Pero este inhóspito terreno es también la clave del futuro auge. Porque aquí se encuentra Ovoot Tolgoi, una mina de carbón a algo menos de 50 kilómetros de la frontera china gestionada por una empresa canadiense llamada SouthGobi. La empresa ha invertido 200 millones de dólares en unas instalaciones de vanguardia que llevan un ritmo encaminado a vender 4 millones de toneladas de carbón al gigante asiático al año, con planes para doblar la producción para 2012. “Mongolia: la Arabia Saudí del carbón”, dice el eslogan de la web de la compañía.

El optimismo se vuelve comprensible cuando visito el sitio, donde un océano de carbón cubre la superficie de la arenosa tierra. La veta tiene de media más de 50 metros de ancho –una de las más gruesas del mundo– y 250 metros de profundidad, aunque algunas partes bajan hasta al menos 600 metros. Ovoot Tolgoi tiene unas reservas iniciales probadas de 114 millones de toneladas, cantidad suficiente para durar hasta 16 años, pero se trata de un cálculo conservador y sólo sobre la única mina que hay actualmente en producción. SouthGobi también tiene licencias para otros dos yacimientos. Layton Croft, uno de los vicepresidentes de la compañía, compara esta fiebre con los excitantes días de la era de las puntocom. “Es un poco como Minegolia.com”, dice. “La diferencia es que este boom es real, y va a durar mucho, mucho tiempo”.
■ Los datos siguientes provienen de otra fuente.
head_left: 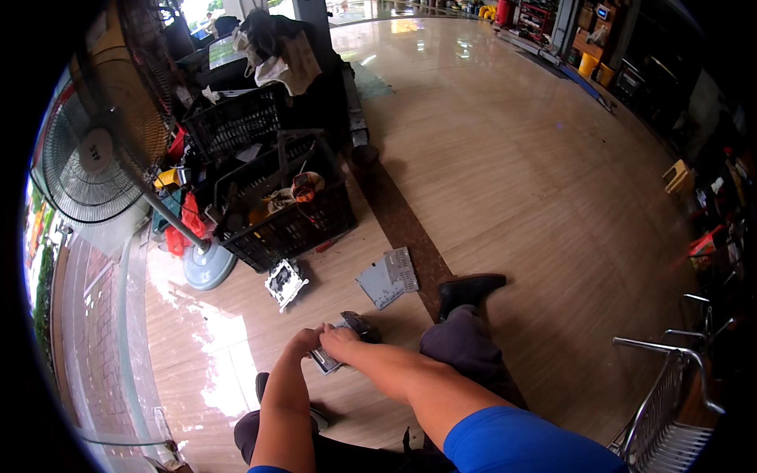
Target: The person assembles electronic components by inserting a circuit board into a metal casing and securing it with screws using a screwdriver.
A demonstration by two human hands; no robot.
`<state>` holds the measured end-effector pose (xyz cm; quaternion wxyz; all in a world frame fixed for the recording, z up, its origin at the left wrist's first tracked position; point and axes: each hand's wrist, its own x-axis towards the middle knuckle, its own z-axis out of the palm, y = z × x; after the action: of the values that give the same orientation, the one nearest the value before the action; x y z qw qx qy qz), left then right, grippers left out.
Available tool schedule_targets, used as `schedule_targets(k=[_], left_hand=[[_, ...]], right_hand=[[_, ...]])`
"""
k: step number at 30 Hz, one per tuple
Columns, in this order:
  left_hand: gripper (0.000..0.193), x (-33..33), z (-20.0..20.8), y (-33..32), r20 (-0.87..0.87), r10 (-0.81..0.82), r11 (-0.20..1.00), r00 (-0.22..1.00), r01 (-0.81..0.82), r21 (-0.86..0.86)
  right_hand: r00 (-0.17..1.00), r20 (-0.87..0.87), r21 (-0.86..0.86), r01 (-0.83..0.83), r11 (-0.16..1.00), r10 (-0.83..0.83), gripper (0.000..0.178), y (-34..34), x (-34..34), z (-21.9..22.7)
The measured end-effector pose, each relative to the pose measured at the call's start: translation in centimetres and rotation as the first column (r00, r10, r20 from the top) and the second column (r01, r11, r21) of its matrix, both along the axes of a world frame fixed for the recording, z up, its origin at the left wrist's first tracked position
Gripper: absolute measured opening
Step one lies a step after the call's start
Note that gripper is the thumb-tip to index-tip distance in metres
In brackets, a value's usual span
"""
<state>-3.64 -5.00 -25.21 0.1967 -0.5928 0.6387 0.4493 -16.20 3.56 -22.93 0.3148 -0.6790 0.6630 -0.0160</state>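
Floor [505, 158]: wood-look tiles, glossy, smooth, strong window glare; one darker brown strip [398, 221], same sheen. Crates [288, 213]: black plastic lattice, matt. Fan [83, 162]: thin metal wire guard, metal pole, smooth pale base. Panel [388, 277] on the floor: grey sheet metal, dull, with a perforated patch. Small part [285, 282] beside it: bare metal frame, light grey. Device [347, 339] held between left hand [306, 340] and right hand [339, 339]: grey metal casing, partly dark, finish hard to tell. Chair [670, 394]: shiny chrome-like metal tube and mesh. Sleeve [528, 441]: blue cloth, smooth. Trousers [465, 347]: dark matt cloth. Shoe [471, 288]: black, slight sheen. Rags [276, 47] on the far crate: pale crumpled cloth.
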Motion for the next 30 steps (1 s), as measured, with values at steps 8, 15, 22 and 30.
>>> schedule_targets(k=[8,15,22,30], left_hand=[[0.072,-0.5,1.5,0.8,-0.039,-0.078,0.997,0.996,0.077,-0.025],[0.072,1.0,-1.3,-0.9,-0.073,0.119,0.993,0.99,-0.119,-0.005],[0.059,2.2,0.1,-1.5,-0.187,0.283,0.957,0.941,-0.29,-0.006],[0.049,-1.7,16.6,1.0,-0.722,0.305,0.947,0.621,-0.276,0.164]], right_hand=[[0.934,0.189,0.136,0.281,0.95,-0.303,0.037,-0.2,-0.2,0.9],[0.986,0.035,0.011,-0.161,0.987,0.161,0.029,0.3,-1.8,3.0],[0.98,-0.023,-0.216,-0.199,0.956,0.198,0.026,0.1,-3.1,8.7],[0.976,-0.031,-0.574,-0.195,0.795,0.217,0.021,-0.3,-8.2,20.1]])
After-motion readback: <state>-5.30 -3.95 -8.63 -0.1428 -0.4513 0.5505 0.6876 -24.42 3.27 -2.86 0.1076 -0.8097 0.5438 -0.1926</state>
No obstante, hay obstáculos en el camino, en especial un Gobierno que es propenso a la corrupción y que está más acostumbrado a sufrir las consecuencias de la habitual escasez de combustible y alimentos que a gestionar una repentina afluencia de riqueza. “Por supuesto, la preocupación es que estos ingresos conduzcan a malas decisiones políticas”, dice S. Oyun, miembro del Parlamento y responsable de la Fundación Zorigm, un grupo que vigila la gestión del Ejecutivo. Pero el presidente Tsakhia Elbegdorj rechaza las preocupaciones de que la zona pudiera acabar como la próxima imagen emblemática de la maldición de los recursos. “Somos del todo conscientes del caso de Nigeria, del fenómeno de la enfermedad holandesa, etc.”, me cuenta Elbegdorj. “Mongolia es un país democrático de gente con educación. Nuestro pueblo y la democracia son las garantías de que éste no se convertirá en otra Nigeria”.

Es difícil no simpatizar con una región que durante tanto tiempo tuvo tan poco y está por fin consiguiendo llevarse su parte del pastel. Pero en esta inhóspita tierra de guerreros legendarios, algo se perderá inevitablemente si Mongolia se convierte en la Arabia Saudí del Norte. A Gengis Khan ni muerto lo pillarían vistiendo de Prada.